This is the mail archive of the
mailing list for the GCC project.
Re: [RFA] optimizing predictable branches on x86
On Monday 03 March 2008 22:38, Jan Hubicka wrote:
> I had to tweak the testcase a bit to not compute minimum: GCC optimizes
> this early into MIN_EXPR throwing away any profile information. If we
> get serious here we can maintain it via histogram, but I am not sure it
> is worth the effort at least until IL is sanitized and expansion cleaned
> up with tupple branch.
> I also had to fix bug in branch prediction ignoring __builtin_expect of
> any early inlined function and update your testcase to not use
> __buliltin_expect in predictable case.
I guess you mean, not to use it in the _unpredictable_ case?

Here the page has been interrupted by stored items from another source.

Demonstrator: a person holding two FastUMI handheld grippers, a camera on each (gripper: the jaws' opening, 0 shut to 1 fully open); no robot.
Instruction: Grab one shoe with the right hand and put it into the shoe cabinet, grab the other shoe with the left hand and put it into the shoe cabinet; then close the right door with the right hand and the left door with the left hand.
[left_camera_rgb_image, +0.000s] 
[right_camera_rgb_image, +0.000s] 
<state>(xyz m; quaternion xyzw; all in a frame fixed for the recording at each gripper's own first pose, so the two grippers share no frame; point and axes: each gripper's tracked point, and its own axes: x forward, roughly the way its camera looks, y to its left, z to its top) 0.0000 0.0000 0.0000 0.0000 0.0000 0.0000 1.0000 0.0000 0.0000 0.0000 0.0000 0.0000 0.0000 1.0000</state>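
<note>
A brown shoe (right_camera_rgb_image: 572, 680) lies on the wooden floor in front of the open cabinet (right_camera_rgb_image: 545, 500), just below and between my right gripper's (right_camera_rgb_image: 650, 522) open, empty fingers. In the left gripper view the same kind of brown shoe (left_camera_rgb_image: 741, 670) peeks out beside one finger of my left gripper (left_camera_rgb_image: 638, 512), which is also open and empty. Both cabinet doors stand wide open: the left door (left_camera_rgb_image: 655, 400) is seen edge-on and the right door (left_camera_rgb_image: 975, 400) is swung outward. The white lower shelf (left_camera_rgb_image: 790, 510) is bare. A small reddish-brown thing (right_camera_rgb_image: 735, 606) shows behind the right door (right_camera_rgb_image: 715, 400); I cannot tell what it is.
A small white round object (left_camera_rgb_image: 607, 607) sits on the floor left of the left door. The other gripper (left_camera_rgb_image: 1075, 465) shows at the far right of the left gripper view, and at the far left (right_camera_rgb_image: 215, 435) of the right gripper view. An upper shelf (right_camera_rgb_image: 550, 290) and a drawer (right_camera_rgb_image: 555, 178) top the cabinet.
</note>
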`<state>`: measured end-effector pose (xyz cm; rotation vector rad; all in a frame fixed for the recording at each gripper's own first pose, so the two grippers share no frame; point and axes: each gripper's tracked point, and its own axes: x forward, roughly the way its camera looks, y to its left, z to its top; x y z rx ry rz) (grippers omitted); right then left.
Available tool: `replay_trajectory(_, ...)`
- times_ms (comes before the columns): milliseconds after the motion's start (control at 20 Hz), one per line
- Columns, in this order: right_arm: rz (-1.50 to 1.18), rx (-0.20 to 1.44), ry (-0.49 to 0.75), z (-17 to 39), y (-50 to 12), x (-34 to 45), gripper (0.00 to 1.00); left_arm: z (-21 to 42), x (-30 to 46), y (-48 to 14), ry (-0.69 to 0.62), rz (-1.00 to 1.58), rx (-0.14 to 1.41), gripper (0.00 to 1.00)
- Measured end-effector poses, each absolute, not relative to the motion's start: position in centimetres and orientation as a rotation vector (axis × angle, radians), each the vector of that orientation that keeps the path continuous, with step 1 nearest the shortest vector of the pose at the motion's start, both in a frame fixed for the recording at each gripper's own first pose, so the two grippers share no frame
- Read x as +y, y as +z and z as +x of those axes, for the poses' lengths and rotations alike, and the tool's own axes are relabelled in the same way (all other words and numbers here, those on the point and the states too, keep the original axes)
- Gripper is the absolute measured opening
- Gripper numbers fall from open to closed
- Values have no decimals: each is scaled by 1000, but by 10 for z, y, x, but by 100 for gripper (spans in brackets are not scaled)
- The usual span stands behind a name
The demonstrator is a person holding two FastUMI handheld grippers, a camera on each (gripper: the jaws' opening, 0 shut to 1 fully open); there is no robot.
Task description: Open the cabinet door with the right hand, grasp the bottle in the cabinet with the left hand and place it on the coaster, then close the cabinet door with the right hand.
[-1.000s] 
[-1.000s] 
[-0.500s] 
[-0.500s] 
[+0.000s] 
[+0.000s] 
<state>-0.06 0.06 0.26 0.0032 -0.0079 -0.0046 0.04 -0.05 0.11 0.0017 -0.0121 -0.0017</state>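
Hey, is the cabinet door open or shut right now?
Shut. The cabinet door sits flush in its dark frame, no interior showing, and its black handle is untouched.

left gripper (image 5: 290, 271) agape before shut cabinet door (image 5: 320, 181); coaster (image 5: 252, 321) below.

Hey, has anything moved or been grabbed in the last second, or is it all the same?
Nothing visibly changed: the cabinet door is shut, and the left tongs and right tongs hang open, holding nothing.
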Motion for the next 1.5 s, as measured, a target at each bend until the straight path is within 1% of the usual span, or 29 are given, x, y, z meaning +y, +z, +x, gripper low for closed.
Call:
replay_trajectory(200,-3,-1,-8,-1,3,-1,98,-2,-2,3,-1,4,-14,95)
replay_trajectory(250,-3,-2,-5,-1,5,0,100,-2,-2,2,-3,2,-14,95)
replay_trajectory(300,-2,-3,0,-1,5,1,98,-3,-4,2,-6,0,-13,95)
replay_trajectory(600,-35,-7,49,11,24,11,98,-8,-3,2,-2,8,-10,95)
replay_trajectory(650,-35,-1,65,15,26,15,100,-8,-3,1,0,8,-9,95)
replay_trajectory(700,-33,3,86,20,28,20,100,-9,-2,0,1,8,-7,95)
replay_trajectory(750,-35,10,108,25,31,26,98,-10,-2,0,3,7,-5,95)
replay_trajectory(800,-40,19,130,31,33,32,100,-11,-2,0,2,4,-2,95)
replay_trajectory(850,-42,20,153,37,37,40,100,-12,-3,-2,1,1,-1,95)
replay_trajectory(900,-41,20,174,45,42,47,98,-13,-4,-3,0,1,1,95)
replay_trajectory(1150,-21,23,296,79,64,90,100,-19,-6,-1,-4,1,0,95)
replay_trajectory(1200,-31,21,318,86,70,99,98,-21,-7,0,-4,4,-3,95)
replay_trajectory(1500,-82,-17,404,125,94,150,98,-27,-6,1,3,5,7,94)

> However this is what I get on AthlonXP:
> no deps, predictable -- C code took 13.71ns per iteration
> no deps, predictable -- cmov code took 13.83ns per iteration
> no deps, predictable -- jmp code took 13.94ns per iteration
> has deps, predictable -- C code took 15.54ns per iteration
> has deps, predictable -- cmov code took 22.21ns per iteration
> has deps, predictable -- jmp code took 16.55ns per iteration
> no deps, unpredictable -- C code took 13.99ns per iteration
> no deps, unpredictable -- cmov code took 13.76ns per iteration
> no deps, unpredictable -- jmp code took 26.12ns per iteration
> has deps, unpredictable -- C code took 120.37ns per iteration
> has deps, unpredictable -- cmov code took 120.76ns per iteration
> has deps, unpredictable -- jmp code took 165.82ns per iteration
At least for the __builtin_expect case, I guess this is showing
that gcc now does exactly what we'd like of it.
> The patch is quite SPEC neutral, saving 190Kb in FDO binaries. Still I
> think it is worthwhile to have especially because I do believe that all
> the target COST predicates should be populated by hotness argument so we
> get same results for -Os or -O2 with profile feeback specifying that
> nothing is executed or if one marks all functions cold.
> At the moment profile feedback with all functions not executed leads to
> code smaller than -O2 but closer to -O2 than -Os so there is quite some
> fruit here. With LTO or for codebases with more __builtin_expect and
> cold hints like kernel or libstdc++ we can get a lot of this benefits
> without FDO too.
I hope so too. For the kernel we have some parts where
__builtin_expect is used quite a lot and noticably helps, and could
help even more if we cut down the use of cmov too. I guess on
architectures with even more predictated instructions it could be
even more useful too.